* [What the task asks]
Taking each line of the records in turn, count those containing "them" and report only the number.
═════ Dataset entries
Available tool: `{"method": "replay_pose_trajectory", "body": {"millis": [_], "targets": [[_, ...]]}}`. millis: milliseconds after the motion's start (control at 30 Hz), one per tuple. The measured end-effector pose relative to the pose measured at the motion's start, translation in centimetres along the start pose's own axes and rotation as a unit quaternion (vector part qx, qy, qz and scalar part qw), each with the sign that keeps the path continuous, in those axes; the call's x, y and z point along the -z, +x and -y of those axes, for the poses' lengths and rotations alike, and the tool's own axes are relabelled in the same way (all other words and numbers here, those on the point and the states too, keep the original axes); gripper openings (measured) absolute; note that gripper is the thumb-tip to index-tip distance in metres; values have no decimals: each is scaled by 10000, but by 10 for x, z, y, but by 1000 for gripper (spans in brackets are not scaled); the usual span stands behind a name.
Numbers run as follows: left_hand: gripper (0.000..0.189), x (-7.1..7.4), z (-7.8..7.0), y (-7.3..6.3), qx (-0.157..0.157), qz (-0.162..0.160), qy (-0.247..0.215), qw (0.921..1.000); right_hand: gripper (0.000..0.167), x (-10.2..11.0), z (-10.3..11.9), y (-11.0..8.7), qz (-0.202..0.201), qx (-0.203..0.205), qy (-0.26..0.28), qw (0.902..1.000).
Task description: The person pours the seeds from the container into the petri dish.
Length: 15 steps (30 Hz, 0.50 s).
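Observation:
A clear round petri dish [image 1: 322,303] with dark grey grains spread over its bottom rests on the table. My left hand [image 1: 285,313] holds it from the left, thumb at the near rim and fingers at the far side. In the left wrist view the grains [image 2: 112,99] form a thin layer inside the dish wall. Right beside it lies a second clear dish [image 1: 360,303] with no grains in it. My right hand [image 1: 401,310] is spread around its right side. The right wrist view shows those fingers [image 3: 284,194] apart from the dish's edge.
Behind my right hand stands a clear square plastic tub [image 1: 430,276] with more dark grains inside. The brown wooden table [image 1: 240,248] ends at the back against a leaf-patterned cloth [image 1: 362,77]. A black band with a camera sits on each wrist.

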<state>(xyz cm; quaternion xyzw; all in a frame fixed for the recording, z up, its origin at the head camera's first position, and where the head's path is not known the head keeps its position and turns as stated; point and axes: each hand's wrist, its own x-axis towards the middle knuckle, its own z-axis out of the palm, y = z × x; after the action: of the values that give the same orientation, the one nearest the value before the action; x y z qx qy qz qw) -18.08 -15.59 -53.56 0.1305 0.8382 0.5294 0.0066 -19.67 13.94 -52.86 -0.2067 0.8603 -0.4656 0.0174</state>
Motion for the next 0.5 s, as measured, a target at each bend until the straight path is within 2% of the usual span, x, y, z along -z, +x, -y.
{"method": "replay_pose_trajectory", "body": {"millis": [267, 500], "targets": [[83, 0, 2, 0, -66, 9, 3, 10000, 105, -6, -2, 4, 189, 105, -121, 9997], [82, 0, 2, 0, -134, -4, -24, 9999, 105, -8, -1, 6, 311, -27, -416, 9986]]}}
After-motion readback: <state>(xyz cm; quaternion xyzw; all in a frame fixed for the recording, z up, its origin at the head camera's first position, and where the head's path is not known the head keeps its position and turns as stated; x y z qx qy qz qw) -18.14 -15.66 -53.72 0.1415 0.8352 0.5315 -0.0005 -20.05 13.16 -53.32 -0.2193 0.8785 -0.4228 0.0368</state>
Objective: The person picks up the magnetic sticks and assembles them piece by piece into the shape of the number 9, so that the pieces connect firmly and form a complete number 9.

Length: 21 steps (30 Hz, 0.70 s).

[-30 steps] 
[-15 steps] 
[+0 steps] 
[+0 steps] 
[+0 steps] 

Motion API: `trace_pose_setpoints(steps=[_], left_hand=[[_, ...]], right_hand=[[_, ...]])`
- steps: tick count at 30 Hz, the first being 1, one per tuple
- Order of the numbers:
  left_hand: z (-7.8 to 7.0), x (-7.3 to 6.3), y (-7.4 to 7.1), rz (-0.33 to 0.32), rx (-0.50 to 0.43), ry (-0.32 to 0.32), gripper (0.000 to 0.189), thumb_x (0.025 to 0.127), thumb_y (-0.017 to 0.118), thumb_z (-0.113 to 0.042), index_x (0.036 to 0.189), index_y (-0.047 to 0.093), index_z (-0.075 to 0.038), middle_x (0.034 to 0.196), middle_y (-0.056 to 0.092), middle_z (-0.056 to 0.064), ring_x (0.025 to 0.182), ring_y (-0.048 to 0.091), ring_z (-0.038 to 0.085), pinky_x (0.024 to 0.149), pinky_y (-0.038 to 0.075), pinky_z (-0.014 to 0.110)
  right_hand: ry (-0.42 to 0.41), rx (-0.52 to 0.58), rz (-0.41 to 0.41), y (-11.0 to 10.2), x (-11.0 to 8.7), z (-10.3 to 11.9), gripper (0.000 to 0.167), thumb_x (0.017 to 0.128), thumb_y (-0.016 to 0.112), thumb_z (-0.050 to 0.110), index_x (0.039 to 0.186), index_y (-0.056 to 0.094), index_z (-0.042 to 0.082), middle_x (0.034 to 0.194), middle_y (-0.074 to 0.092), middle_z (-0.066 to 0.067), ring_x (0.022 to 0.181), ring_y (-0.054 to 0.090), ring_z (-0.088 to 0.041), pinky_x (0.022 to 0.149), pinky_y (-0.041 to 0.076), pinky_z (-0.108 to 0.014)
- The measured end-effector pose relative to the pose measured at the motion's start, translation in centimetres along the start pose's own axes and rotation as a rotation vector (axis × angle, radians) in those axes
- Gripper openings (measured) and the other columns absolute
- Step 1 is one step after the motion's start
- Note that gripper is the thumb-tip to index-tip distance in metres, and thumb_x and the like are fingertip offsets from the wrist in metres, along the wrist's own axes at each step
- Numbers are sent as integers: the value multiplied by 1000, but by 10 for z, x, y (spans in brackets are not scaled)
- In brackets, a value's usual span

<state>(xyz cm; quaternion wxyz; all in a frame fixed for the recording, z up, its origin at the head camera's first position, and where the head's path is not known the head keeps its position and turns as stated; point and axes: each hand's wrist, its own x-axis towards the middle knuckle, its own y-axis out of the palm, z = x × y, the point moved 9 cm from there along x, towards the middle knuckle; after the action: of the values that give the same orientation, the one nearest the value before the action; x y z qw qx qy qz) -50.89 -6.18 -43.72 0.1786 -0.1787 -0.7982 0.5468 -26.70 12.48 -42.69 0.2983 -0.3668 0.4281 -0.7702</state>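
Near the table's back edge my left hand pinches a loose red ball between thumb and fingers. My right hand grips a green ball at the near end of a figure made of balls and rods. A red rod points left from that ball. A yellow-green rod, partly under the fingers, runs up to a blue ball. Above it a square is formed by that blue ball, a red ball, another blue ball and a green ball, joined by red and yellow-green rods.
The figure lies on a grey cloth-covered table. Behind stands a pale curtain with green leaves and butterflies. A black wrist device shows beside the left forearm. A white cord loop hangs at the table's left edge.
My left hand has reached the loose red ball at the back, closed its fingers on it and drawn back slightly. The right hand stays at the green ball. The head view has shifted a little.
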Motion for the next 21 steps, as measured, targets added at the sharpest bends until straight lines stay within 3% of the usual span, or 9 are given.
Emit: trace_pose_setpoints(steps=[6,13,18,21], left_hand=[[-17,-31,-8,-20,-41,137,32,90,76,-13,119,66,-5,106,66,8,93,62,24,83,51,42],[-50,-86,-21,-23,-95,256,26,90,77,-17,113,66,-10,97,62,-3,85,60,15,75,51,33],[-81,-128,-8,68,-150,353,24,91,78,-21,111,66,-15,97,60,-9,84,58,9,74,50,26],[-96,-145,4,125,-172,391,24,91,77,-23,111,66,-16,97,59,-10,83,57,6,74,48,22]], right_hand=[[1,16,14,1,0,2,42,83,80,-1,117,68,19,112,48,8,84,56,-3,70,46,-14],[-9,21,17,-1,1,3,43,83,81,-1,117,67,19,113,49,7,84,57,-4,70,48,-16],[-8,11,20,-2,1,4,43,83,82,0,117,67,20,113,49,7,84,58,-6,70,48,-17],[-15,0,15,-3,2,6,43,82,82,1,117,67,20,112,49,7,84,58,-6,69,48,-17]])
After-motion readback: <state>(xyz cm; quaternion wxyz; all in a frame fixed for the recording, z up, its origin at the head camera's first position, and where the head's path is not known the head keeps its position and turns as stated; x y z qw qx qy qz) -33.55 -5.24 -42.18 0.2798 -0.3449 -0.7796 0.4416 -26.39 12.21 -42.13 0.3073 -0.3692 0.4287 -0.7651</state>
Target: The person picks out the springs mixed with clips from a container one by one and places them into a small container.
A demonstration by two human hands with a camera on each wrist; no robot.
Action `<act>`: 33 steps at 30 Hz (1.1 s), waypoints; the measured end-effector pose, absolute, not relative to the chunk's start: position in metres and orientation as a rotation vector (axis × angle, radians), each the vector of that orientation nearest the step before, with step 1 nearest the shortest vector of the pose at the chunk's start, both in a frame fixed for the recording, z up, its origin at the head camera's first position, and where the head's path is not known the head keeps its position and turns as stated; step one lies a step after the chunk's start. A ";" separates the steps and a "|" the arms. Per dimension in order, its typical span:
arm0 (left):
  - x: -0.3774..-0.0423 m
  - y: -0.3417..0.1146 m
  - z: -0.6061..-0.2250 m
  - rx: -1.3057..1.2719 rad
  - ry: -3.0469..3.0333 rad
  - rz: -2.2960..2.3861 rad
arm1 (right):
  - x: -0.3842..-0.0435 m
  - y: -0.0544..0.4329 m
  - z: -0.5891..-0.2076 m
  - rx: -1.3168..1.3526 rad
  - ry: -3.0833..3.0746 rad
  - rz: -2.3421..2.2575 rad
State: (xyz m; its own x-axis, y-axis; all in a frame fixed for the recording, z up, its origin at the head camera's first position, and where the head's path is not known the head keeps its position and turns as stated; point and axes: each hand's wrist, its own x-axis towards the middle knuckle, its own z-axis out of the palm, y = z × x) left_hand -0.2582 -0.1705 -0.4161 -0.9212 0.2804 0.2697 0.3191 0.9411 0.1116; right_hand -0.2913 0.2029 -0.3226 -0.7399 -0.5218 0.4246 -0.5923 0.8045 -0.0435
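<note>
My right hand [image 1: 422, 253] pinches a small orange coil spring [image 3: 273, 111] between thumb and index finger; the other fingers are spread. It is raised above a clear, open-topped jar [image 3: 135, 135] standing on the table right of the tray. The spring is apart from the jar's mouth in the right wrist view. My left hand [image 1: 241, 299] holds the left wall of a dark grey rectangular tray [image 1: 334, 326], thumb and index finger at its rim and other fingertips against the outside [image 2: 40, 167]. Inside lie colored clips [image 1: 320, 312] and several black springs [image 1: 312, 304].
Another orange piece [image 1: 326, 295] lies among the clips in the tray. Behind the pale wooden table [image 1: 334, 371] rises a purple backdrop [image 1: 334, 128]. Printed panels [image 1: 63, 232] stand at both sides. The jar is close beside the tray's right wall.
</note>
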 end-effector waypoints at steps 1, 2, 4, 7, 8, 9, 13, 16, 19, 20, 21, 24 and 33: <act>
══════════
* [Answer box]
2